- Assignment
Your task is to retype the listing word for word.

*** Opening Source data ***

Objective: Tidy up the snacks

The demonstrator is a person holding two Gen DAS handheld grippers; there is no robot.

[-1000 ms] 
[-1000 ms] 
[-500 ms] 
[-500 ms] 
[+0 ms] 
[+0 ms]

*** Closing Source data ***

- Solved exercise
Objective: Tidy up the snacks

The demonstrator is a person holding two Gen DAS handheld grippers; there is no robot.

[-1000 ms] 
[-1000 ms] 
[-500 ms] 
[-500 ms] 
[+0 ms] 
[+0 ms]

Work on the answer has been completed.